NT: There are several fantastic guest musicians on the album, who listeners may associate with same time period as the early Charlatans albums. Sean O’Hagan, Stephen Morris, Pete Salisbury, etc. Was it natural to choose these longstanding collaborators, or were there any newer artists you’d like to have worked with?
TB: You missed Gabe Gurnsey from Factory Floor – they are among the most exciting newer artists around. For the Record Store Day single, the whole band got to work with Sinkane who is a really exciting young artist. We work with whoever we feel is best for the job, regardless of how long they’ve been around.
NT: There was a new Tim Burgess single for Record Store Day this year. Is there a new album in the works? Another book? A new line of http://www.theguardian.com/music/2012/feb/23/kelloggs-tim-burgess-totes-amazeballs?
TB: There’s a new book. Tim Book Two. I’m still writing it – it’s about records, collecting vinyl and other such adventures. I sent a rough version to the publisher and they seem to like it so far. There’ll be records but not sure when – I just keep on doing what I’m doing. I’m pretty sure there won’t be another breakfast cereal, but who knows?
NT: Tell us a bit about Tim Peaks, your David Lynchian log cabin-based coffee charity. Will you be returning to Isle Of Wight in 2015?

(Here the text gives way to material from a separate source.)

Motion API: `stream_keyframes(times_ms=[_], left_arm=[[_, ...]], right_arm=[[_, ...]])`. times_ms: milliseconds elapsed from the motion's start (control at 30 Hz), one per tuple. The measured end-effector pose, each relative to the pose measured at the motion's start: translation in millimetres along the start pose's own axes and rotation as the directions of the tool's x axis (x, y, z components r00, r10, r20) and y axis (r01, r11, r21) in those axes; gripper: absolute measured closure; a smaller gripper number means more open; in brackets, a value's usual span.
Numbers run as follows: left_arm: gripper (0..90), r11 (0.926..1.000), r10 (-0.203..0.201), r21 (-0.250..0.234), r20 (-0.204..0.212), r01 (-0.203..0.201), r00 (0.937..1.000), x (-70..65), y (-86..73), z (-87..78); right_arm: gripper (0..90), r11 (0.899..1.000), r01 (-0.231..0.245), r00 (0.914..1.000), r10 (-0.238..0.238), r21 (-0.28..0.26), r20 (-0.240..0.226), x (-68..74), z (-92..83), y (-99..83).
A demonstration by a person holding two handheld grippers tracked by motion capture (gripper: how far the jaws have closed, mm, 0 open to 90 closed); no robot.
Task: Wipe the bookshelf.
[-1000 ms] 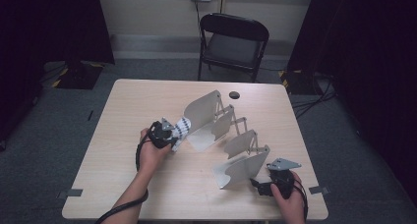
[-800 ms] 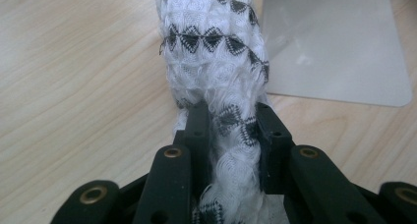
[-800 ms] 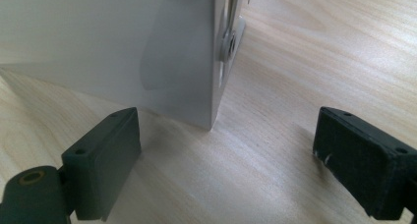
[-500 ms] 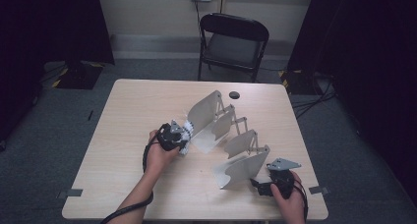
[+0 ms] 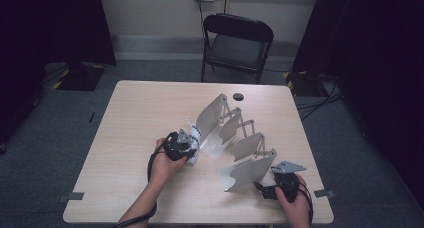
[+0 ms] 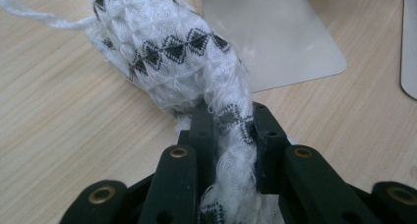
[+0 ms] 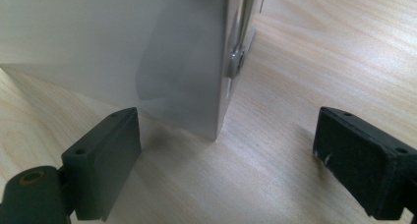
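A white cloth with black diamond patterns (image 6: 172,52) is pinched between the jaws of my left gripper (image 6: 233,117), which is shut on it. The cloth bunches out ahead of the fingertips over the table. In the high view the left gripper (image 5: 191,145) holds the cloth (image 5: 194,133) against the left end of a grey metal rack (image 5: 235,133) made of several upright plates. The rack's flat base plate (image 6: 275,37) lies just beyond the cloth. My right gripper (image 5: 261,188) stands open at the rack's near plate (image 7: 123,52), whose lower corner sits between the wide-apart jaws (image 7: 236,155) without touching them.
A small black round object (image 5: 238,96) lies near the table's far edge (image 5: 200,82). A black folding chair (image 5: 239,43) stands behind the table. Bare wood stretches to the left of the rack. Dark curtains hang at both sides.
My left gripper has carried the cloth a little to the right, closer to the rack's left plate. The right gripper has stayed where it was.
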State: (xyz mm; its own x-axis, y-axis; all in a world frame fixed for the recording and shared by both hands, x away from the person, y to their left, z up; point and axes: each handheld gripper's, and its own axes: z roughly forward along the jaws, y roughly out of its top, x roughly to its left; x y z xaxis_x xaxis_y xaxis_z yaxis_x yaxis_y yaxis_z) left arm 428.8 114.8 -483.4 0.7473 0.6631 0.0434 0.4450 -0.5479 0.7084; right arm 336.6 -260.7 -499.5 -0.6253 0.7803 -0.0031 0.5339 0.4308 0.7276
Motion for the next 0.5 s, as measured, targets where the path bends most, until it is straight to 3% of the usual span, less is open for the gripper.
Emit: stream_keyframes(times_ms=[167, 267, 333, 400, 500], left_arm=[[71.5, 0.9994, -0.031, 0.014, -0.059, 0.031, 0.9978, 6.9, -0.4, -4.2], [60.3, 0.9988, -0.049, 0.003, -0.105, 0.050, 0.9933, 13.4, -2.1, -8.1], [55.6, 0.9982, -0.057, 0.008, -0.141, 0.059, 0.9884, 19.1, -3.8, -13.4], [47.5, 0.9948, -0.101, 0.001, -0.154, 0.102, 0.9829, 25.3, -6.9, -18.0], [45.9, 0.9918, -0.126, -0.002, -0.184, 0.128, 0.9749, 34.4, -12.1, -24.8]], right_arm=[[10.1, 1.000, 0.000, 1.0000, 0.000, 0.000, 0.000, 0.0, 0.0, 0.0], [10.1, 1.000, 0.000, 1.0000, 0.000, 0.000, 0.000, 0.0, 0.0, 0.0], [10.1, 1.000, 0.000, 1.0000, 0.000, 0.000, 0.000, 0.0, 0.0, 0.0], [10.1, 1.000, 0.000, 1.0000, 0.000, 0.000, 0.000, 0.0, 0.0, 0.0], [10.1, 1.000, 0.000, 1.0000, 0.000, 0.000, 0.000, 0.0, 0.0, 0.0]])
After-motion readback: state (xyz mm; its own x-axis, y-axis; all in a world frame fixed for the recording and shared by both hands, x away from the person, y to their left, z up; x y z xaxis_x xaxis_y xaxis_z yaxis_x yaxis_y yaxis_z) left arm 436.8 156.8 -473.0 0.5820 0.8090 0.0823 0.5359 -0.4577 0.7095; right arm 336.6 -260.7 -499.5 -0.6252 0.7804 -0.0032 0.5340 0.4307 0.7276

TB: Yep, we’ll be taking Tim Peaks to The Isle of Wight, Kendal Calling, Liverpool Sound City, Festival Number 6 and a new festival called Forgotten Fields. It means we can ask some of our favourite bands to come and play. There’s always a few surprises too. One year, Suzanne Vega stopped by and played twice in two days – at a festival she wasn’t even performing at. We’ve got new bands like DROHNE and Hot Vestry too. There’s something for everybody, and there’s always damn fine coffee
NT: Can you name five albums that have been inspiring you and your work recently?
TB: No Regerts by Chastity Belt, Pom Pom by Ariel Pink, Factory Floor, Tower of Meaning by Arthur Russell, and Eureka by Jim O’Rourke.